Your objective: The full set of entries has to be output exactly.

Source records:
++++

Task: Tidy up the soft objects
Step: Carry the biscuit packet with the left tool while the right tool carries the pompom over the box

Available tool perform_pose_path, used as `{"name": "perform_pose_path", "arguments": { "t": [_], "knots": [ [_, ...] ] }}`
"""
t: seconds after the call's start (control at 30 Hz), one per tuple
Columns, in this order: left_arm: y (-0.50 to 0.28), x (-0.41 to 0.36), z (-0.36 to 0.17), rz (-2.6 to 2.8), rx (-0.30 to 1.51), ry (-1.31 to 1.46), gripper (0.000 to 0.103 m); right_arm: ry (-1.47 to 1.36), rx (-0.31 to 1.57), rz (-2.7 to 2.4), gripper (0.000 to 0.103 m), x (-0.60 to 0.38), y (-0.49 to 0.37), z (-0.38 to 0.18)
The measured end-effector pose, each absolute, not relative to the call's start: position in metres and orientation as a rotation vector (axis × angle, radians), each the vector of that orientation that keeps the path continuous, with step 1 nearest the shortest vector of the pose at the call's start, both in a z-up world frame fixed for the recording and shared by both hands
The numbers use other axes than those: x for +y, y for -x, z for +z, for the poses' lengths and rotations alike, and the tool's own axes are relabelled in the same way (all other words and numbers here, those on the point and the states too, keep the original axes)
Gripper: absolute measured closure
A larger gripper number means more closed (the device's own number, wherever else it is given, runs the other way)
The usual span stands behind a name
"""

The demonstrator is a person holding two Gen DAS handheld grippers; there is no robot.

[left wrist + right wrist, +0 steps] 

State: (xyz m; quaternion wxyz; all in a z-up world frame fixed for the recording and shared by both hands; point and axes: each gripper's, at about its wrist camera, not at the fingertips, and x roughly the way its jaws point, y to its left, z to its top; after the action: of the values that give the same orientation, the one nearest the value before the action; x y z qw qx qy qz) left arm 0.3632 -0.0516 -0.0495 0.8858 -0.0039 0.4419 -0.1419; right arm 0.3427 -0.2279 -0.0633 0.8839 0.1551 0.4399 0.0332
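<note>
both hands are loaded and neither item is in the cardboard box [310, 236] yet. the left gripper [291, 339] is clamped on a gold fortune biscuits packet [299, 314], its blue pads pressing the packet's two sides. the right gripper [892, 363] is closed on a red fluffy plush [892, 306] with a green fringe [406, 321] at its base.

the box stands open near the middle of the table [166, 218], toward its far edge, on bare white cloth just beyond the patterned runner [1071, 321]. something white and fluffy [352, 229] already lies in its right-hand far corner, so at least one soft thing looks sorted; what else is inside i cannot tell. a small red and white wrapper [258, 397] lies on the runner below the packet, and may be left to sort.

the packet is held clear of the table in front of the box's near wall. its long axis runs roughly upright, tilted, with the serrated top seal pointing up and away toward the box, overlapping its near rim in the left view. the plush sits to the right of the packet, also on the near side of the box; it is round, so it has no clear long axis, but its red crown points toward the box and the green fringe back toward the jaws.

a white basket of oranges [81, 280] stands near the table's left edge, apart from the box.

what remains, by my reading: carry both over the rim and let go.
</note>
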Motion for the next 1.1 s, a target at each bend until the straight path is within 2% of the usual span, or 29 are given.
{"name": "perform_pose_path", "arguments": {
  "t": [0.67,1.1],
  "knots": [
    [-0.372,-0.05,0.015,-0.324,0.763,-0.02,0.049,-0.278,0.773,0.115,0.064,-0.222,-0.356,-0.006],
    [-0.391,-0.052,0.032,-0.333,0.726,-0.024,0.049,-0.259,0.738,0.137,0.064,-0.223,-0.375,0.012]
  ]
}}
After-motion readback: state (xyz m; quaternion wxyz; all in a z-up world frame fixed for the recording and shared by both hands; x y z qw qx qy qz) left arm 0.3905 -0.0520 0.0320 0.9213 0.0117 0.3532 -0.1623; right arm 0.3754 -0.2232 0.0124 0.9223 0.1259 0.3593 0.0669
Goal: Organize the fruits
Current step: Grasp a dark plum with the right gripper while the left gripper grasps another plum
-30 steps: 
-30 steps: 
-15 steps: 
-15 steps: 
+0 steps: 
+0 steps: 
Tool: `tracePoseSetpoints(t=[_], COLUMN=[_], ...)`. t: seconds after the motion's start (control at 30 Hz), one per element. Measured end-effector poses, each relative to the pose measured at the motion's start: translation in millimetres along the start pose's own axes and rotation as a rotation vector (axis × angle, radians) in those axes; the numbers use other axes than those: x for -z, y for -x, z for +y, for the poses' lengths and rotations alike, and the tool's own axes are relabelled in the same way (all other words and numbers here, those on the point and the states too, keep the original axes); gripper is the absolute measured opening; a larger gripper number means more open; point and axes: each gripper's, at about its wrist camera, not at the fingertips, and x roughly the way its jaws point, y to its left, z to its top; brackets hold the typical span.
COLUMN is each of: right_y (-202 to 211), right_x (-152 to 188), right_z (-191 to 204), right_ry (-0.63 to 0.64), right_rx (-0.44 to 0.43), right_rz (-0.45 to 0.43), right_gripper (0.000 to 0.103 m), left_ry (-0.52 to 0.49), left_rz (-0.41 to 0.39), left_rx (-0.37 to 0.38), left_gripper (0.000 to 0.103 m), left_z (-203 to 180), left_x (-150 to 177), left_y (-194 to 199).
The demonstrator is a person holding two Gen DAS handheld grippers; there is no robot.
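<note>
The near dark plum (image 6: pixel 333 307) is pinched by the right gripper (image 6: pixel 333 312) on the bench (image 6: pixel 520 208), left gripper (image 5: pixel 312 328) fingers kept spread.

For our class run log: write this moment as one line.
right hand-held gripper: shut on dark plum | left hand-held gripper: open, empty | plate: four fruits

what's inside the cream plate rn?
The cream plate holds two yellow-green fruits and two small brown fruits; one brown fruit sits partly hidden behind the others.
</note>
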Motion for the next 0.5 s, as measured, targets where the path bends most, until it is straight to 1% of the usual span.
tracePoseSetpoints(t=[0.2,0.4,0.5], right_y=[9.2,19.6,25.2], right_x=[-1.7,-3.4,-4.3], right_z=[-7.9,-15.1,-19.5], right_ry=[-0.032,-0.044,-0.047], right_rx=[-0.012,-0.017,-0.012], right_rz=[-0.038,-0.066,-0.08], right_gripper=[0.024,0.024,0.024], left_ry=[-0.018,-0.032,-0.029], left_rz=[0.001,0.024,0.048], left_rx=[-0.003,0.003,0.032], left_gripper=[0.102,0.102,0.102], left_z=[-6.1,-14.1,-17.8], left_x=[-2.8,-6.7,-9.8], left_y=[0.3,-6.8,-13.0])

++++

Exercise output:
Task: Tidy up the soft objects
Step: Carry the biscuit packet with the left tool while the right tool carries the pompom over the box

Available tool perform_pose_path, used as `{"name": "perform_pose_path", "arguments": { "t": [_], "knots": [ [_, ...] ] }}`
"""
t: seconds after the call's start (control at 30 Hz), one per tuple
Columns, in this order: left_arm: y (-0.50 to 0.28), x (-0.41 to 0.36), z (-0.36 to 0.17), rz (-2.6 to 2.8), rx (-0.30 to 1.51), ry (-1.31 to 1.46), gripper (0.000 to 0.103 m); right_arm: ry (-1.47 to 1.36), rx (-0.31 to 1.57), rz (-2.7 to 2.4), gripper (0.000 to 0.103 m), x (-0.60 to 0.38), y (-0.49 to 0.37), z (-0.38 to 0.18)
The measured end-effector pose, each absolute, not relative to the call's start: position in metres and orientation as a rotation vector (axis × angle, radians), each the vector of that orientation that keeps the path continuous, with step 1 nearest the shortest vector of the pose at the call's start, both in a z-up world frame fixed for the recording and shared by both hands
The numbers use other axes than those: x for +y, y for -x, z for +z, for the poses' lengths and rotations alike, and the tool's own axes are relabelled in the same way (all other words and numbers here, those on the point and the states too, keep the original axes)
Gripper: absolute measured closure
A larger gripper number means more closed (the device's own number, wherever else it is given, runs the other way)
The usual span stands behind a name
"""

The demonstrator is a person holding two Gen DAS handheld grippers; there is no robot.

[left wrist + right wrist, +0 steps] 

State: (xyz m; quaternion wxyz; all in a z-up world frame fixed for the recording and shared by both hands; point and axes: each gripper's, at about its wrist camera, not at the fingertips, and x roughly the way its jaws point, y to its left, z to its top; after the action: of the values that give the same orientation, the one nearest the value before the action; x y z qw qx qy qz) left arm 0.3632 -0.0516 -0.0495 0.8858 -0.0039 0.4419 -0.1419; right arm 0.3427 -0.2279 -0.0633 0.8839 0.1551 0.4399 0.0332
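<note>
both hands are loaded and neither item is in the cardboard box [310, 236] yet. the left gripper [291, 339] is clamped on a gold fortune biscuits packet [299, 314], its blue pads pressing the packet's two sides. the right gripper [892, 363] is closed on a red fluffy plush [892, 306] with a green fringe [406, 321] at its base.

the box stands open near the middle of the table [166, 218], toward its far edge, on bare white cloth just beyond the patterned runner [1071, 321]. something white and fluffy [352, 229] already lies in its right-hand far corner, so at least one soft thing looks sorted; what else is inside i cannot tell. a small red and white wrapper [258, 397] lies on the runner below the packet, and may be left to sort.

the packet is held clear of the table in front of the box's near wall. its long axis runs roughly upright, tilted, with the serrated top seal pointing up and away toward the box, overlapping its near rim in the left view. the plush sits to the right of the packet, also on the near side of the box; it is round, so it has no clear long axis, but its red crown points toward the box and the green fringe back toward the jaws.

a white basket of oranges [81, 280] stands near the table's left edge, apart from the box.

what remains, by my reading: carry both over the rim and let go.
</note>
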Motion for the next 1.1 s, a target at each bend until the straight path is within 2% of the usual span, or 29 are given.
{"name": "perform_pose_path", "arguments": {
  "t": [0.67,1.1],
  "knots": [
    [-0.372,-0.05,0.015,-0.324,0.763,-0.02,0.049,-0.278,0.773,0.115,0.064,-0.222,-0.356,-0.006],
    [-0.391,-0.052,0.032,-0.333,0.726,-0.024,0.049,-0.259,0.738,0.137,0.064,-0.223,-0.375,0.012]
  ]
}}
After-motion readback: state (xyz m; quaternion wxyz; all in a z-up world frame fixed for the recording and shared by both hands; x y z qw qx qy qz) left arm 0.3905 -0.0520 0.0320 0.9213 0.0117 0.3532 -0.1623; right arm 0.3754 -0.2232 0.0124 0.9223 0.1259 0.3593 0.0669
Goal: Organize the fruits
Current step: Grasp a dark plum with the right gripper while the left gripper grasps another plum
-30 steps: 
-30 steps: 
-15 steps: 
-15 steps: 
+0 steps: 
+0 steps: 
Tool: `tracePoseSetpoints(t=[_], COLUMN=[_], ...)`. t: seconds after the motion's start (control at 30 Hz), one per element. Measured end-effector poses, each relative to the pose measured at the motion's start: translation in millimetres along the start pose's own axes and rotation as a rotation vector (axis × angle, radians) in those axes; the numbers use other axes than those: x for -z, y for -x, z for +y, for the poses' lengths and rotations alike, and the tool's own axes are relabelled in the same way (all other words and numbers here, those on the point and the states too, keep the original axes); gripper is the absolute measured opening; a larger gripper number means more open; point and axes: each gripper's, at about its wrist camera, not at the fingertips, and x roughly the way its jaws point, y to its left, z to its top; brackets hold the typical span.
COLUMN is each of: right_y (-202 to 211), right_x (-152 to 188), right_z (-191 to 204), right_ry (-0.63 to 0.64), right_rx (-0.44 to 0.43), right_rz (-0.45 to 0.43), right_gripper (0.000 to 0.103 m), left_ry (-0.52 to 0.49), left_rz (-0.41 to 0.39), left_rx (-0.37 to 0.38), left_gripper (0.000 to 0.103 m), left_z (-203 to 180), left_x (-150 to 177), left_y (-194 to 199).
The demonstrator is a person holding two Gen DAS handheld grippers; there is no robot.
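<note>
The near dark plum (image 6: pixel 333 307) is pinched by the right gripper (image 6: pixel 333 312) on the bench (image 6: pixel 520 208), left gripper (image 5: pixel 312 328) fingers kept spread.

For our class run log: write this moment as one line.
right hand-held gripper: shut on dark plum | left hand-held gripper: open, empty | plate: four fruits

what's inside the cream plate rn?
The cream plate holds two yellow-green fruits and two small brown fruits; one brown fruit sits partly hidden behind the others.
</note>
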Motion for the next 0.5 s, as measured, targets where the path bends most, until it is straight to 1% of the usual span.
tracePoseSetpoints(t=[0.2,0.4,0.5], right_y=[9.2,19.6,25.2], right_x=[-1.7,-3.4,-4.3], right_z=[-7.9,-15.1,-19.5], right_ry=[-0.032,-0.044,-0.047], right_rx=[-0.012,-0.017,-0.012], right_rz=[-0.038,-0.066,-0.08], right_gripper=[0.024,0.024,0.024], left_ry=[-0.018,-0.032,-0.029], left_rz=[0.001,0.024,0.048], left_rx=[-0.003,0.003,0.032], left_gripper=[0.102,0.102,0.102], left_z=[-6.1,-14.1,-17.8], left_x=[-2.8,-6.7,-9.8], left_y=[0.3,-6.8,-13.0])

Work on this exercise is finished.